Brecht felt strongly about the generally apolitical nature of the theater around which he grew up, particularly the realistic drama of Konstantin Stanislavski. When he began working as a writer and a director, the Second World War was looming large on the horizon, and Brecht believed that theater should engage more directly with the political climate of its day.

"Epic Theater" was Brecht's term for the form of theater he hoped would achieve this goal. Its basic aim was to educate its audience by forcing them to view the action of the play critically, from a detached, "alienated," point of view, rather than allow them to become emotionally involved. Coleridge's famous "willing suspension of disbelief," where the audience switched off its critical faculties in order to believe in the world of the play, had met its polar opposite.

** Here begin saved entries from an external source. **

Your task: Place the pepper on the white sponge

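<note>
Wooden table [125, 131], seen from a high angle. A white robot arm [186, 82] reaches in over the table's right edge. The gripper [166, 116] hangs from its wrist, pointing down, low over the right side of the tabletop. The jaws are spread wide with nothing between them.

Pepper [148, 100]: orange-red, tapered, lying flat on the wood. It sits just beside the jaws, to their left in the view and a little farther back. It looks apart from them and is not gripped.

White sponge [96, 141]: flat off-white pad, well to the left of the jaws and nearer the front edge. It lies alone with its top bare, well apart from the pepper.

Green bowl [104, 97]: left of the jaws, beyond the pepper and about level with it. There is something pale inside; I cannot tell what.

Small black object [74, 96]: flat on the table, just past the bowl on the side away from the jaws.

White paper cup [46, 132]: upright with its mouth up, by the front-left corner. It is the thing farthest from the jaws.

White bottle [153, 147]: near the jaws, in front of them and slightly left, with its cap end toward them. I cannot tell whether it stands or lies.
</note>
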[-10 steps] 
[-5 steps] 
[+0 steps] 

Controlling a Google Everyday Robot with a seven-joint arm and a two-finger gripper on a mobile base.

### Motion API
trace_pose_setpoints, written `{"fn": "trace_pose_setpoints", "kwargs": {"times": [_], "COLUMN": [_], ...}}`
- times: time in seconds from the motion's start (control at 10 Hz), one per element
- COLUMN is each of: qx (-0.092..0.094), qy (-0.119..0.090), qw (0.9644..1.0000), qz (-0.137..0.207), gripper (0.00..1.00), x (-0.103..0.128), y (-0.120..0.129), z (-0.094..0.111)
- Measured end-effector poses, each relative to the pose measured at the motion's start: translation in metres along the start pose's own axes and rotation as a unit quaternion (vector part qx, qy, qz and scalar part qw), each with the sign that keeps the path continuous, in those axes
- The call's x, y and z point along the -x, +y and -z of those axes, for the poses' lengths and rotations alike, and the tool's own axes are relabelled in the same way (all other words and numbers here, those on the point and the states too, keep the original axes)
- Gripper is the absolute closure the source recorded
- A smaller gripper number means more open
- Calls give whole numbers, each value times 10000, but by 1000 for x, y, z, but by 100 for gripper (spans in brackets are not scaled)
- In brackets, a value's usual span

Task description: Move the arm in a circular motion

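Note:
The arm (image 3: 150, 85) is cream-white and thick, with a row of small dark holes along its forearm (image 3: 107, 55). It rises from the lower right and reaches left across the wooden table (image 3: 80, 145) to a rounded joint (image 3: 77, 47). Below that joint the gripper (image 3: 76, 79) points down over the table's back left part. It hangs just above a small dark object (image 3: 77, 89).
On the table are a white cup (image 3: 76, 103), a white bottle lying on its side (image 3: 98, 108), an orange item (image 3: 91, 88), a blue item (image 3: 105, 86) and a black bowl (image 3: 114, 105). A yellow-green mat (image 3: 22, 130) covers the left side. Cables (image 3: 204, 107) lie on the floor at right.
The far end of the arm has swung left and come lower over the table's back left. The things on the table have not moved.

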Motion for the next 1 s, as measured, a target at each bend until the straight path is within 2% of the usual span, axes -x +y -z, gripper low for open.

Though his work was not always successful in this aim, Brecht devised several very famous techniques through which he could achieve a high level of critical detachment. These included placards that summarized the plot of the scene before the scene itself was played out. This technique decreases anticipation and tension, and it renders the plot inevitable. The songs were sung half in character and half out of character, which helps to comment dryly on the events of the play. The sets were spare and cold, using a minimum of stage furniture. In these circumstances, the audience can focus more easily on why the events happen and on what message is being conveyed.

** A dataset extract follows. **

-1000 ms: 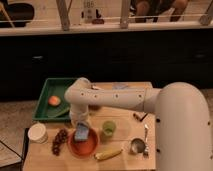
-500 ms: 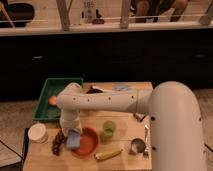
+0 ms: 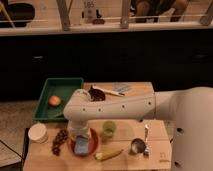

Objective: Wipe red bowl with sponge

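Red bowl (image 3: pixel 94 142) on wooden table (image 3: pixel 160 150), front left, between dark grapes (image 3: pixel 60 141) and green cup (image 3: pixel 108 130). Sponge (image 3: pixel 81 146), pale blue, lying inside bowl. Gripper (image 3: pixel 79 137) down over bowl, right above sponge, at end of white arm (image 3: pixel 120 106) reaching in from right. Clenched on sponge or released: cannot tell. Banana (image 3: pixel 108 154) just front-right of bowl. White round container (image 3: pixel 38 133) left of grapes. Green tray (image 3: pixel 60 85) behind, orange fruit (image 3: pixel 54 100) in it.
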Controlling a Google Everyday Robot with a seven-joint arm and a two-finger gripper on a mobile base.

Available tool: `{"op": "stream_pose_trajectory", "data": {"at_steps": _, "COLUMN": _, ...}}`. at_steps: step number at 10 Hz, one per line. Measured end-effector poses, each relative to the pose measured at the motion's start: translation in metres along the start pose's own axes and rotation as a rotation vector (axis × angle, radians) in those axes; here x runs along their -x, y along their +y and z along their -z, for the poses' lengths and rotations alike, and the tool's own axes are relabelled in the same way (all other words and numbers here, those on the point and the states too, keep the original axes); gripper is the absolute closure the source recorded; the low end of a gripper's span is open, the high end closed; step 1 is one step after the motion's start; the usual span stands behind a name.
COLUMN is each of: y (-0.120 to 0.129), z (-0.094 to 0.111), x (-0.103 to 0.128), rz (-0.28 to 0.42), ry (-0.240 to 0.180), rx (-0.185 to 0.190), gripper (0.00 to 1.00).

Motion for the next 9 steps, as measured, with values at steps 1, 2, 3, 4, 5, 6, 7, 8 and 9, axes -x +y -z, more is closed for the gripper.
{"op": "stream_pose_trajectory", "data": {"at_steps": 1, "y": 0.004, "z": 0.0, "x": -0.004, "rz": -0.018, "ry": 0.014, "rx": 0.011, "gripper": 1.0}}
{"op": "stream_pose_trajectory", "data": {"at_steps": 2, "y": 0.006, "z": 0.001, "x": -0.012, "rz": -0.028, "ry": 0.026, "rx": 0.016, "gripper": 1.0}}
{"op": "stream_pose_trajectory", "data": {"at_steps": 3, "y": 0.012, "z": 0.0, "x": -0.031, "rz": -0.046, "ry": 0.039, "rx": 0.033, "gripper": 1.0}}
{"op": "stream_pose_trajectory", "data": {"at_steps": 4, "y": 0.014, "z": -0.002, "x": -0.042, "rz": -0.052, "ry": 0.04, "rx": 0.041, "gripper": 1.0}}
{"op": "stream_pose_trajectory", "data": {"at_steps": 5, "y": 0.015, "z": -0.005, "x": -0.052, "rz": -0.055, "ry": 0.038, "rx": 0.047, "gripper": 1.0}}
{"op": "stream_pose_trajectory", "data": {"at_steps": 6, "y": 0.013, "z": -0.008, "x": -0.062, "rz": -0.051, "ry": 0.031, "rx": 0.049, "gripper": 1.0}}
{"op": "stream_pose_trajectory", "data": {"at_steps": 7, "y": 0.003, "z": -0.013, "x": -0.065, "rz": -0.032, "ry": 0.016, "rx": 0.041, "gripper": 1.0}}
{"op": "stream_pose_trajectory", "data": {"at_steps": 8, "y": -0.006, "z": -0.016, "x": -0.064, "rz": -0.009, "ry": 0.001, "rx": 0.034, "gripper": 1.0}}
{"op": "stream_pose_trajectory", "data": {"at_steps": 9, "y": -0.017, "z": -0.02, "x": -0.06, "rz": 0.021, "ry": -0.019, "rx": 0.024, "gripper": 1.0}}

It also is significant that Brecht asked his actors to play his characters with a permanent degree of critical awareness. He wanted an attitude to rather than an immersion in the character being played, and he demanded that the actors--as well he might, considering that plays like Mother Courage and Her Children include songs--be constantly aware of how they were playing their parts. Not only that, but Brecht also asked his actors to make clear that one choice was being made in favor to another. He often wrote dialogue accordingly. See, for example, the peasants' justification of their failure to act in Scene Eleven of Mother Courage and Her Children.

The purpose of the theater thus was not to imitate life but to educate the audience. Brecht wrote that there was "no more noble aim for any theater."